**Work to complete:** Counting the line with "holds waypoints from" as the last one, copy out the lines of the data exactly from the first onward.

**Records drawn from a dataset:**
◆ ◆ ◆ ◆ ◆

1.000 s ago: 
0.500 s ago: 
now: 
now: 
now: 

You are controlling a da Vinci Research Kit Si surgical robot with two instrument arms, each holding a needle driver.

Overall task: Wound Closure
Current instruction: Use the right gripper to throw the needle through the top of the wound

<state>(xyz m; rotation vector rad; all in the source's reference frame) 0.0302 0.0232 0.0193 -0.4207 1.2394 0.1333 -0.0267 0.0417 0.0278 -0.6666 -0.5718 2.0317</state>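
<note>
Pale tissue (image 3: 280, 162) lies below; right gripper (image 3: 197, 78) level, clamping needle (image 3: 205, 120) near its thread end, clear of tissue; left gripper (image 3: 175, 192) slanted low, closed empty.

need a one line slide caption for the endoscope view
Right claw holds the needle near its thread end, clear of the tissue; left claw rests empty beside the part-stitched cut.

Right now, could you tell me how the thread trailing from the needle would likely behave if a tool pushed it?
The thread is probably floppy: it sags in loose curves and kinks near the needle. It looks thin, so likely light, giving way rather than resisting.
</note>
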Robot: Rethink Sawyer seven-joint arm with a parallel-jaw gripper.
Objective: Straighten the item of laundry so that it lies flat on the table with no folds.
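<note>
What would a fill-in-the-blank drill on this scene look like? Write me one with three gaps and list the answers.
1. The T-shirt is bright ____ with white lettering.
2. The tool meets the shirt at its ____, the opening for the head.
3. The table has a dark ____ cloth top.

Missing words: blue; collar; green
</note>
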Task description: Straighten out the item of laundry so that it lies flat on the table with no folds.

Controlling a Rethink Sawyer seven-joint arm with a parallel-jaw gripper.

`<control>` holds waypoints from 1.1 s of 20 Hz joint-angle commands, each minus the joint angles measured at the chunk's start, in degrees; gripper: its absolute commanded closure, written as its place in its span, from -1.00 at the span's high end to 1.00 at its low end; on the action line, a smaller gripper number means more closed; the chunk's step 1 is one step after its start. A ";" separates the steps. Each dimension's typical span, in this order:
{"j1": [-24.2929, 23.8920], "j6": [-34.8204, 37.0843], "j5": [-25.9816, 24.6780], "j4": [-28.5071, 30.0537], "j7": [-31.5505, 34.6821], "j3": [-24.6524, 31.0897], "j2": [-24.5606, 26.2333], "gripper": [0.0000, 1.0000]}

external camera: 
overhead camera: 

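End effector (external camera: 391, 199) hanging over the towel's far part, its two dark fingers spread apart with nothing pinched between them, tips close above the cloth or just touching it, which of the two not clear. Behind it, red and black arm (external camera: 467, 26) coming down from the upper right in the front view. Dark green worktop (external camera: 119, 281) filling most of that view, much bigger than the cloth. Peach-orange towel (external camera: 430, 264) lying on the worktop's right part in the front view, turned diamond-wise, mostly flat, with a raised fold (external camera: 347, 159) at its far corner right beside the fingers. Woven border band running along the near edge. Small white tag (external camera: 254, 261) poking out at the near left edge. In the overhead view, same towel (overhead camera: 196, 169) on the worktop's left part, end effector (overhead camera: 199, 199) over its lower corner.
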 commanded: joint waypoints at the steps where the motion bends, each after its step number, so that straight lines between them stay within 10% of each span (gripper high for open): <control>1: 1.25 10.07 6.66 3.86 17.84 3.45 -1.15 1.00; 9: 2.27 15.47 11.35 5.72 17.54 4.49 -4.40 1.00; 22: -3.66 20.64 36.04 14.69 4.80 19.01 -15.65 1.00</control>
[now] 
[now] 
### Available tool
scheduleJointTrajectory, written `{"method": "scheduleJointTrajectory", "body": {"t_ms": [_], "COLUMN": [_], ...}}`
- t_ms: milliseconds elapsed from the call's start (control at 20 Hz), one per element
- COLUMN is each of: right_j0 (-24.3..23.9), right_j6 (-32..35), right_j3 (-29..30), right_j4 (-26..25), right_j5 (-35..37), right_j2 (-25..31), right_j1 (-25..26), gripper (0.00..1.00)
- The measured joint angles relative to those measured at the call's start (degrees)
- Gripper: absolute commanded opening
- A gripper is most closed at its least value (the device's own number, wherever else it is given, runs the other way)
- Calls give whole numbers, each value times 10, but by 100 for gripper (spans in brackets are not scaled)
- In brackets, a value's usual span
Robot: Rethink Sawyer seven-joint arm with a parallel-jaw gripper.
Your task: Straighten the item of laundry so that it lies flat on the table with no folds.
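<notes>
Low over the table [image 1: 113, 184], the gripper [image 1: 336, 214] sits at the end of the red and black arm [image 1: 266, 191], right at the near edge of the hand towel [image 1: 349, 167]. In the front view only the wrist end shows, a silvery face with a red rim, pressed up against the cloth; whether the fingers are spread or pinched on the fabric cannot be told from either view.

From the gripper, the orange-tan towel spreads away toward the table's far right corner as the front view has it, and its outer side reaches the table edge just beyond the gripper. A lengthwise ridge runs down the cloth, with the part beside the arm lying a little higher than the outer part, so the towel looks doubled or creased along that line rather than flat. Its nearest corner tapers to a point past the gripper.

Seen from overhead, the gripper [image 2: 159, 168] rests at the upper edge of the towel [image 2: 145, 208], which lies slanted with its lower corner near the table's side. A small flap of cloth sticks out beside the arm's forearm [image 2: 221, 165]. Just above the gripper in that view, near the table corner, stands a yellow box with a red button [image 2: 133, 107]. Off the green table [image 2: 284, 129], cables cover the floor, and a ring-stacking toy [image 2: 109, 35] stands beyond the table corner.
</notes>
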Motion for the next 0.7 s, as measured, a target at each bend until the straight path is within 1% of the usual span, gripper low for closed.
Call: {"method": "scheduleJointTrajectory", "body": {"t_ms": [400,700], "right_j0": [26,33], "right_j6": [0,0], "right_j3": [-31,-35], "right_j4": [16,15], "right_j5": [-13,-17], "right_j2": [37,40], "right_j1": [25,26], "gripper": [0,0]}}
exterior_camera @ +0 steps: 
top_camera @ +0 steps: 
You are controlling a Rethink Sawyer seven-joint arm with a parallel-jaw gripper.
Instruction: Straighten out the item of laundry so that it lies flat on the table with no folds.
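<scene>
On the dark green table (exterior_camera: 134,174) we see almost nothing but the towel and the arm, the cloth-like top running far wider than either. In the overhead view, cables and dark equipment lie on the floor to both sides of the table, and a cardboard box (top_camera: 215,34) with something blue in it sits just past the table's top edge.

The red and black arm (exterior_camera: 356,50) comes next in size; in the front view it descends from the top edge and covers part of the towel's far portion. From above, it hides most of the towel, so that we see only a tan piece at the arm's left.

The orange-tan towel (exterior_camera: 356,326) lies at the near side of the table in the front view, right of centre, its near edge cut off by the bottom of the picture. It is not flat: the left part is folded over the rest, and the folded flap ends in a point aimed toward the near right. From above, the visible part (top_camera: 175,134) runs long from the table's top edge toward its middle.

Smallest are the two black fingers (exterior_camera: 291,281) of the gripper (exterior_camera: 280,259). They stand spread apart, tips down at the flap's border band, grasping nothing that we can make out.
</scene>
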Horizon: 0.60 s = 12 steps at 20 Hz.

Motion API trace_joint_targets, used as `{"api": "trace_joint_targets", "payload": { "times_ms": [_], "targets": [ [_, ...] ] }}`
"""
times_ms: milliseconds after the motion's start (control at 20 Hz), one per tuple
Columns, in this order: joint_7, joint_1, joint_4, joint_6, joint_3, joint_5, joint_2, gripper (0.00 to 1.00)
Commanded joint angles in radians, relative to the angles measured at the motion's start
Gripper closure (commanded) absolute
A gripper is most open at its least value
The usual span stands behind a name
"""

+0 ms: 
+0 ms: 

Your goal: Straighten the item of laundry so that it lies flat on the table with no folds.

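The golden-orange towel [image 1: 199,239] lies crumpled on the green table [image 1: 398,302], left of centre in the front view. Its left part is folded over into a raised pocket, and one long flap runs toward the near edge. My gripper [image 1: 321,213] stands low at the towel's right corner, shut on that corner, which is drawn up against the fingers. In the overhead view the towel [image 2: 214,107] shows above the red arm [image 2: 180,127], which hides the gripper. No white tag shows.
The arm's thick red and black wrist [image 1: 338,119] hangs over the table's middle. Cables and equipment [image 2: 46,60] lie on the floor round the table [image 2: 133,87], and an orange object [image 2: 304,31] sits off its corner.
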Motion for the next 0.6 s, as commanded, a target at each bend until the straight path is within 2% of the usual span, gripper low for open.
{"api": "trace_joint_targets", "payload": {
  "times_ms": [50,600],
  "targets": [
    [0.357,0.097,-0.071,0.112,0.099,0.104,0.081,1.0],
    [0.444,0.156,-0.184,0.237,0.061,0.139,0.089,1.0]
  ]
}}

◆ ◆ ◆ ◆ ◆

**Output of the exercise:**
1.000 s ago: 
0.500 s ago: 
now: 
now: 
now: 

You are controlling a da Vinci Research Kit Si surgical robot with two instrument arms, each holding a needle driver.

Overall task: Wound Closure
Current instruction: Use the right gripper to throw the needle through the top of the wound

<state>(xyz m; rotation vector rad; all in the source's reference frame) 0.0302 0.0232 0.0193 -0.4207 1.2394 0.1333 -0.0267 0.0417 0.0278 -0.6666 -0.5718 2.0317</state>
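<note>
Pale tissue (image 3: 280, 162) lies below; right gripper (image 3: 197, 78) level, clamping needle (image 3: 205, 120) near its thread end, clear of tissue; left gripper (image 3: 175, 192) slanted low, closed empty.

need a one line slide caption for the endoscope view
Right claw holds the needle near its thread end, clear of the tissue; left claw rests empty beside the part-stitched cut.

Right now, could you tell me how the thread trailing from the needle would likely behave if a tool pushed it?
The thread is probably floppy: it sags in loose curves and kinks near the needle. It looks thin, so likely light, giving way rather than resisting.
</note>
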Robot: Rethink Sawyer seven-joint arm with a parallel-jaw gripper.
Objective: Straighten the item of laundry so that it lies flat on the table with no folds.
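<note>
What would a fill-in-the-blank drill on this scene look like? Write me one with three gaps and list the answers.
1. The T-shirt is bright ____ with white lettering.
2. The tool meets the shirt at its ____, the opening for the head.
3. The table has a dark ____ cloth top.

Missing words: blue; collar; green
</note>
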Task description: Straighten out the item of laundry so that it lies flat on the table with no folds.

Controlling a Rethink Sawyer seven-joint arm with a parallel-jaw gripper.

`<control>` holds waypoints from 1.1 s of 20 Hz joint-angle commands, each minus the joint angles measured at the chunk's start, in degrees; gripper: its absolute commanded closure, written as its place in its span, from -1.00 at the span's high end to 1.00 at its low end; on the action line, a smaller gripper number means more closed; the chunk's step 1 is one step after its start. A ";" separates the steps. Each dimension's typical span, in this order:

Fully answered, the exercise is complete.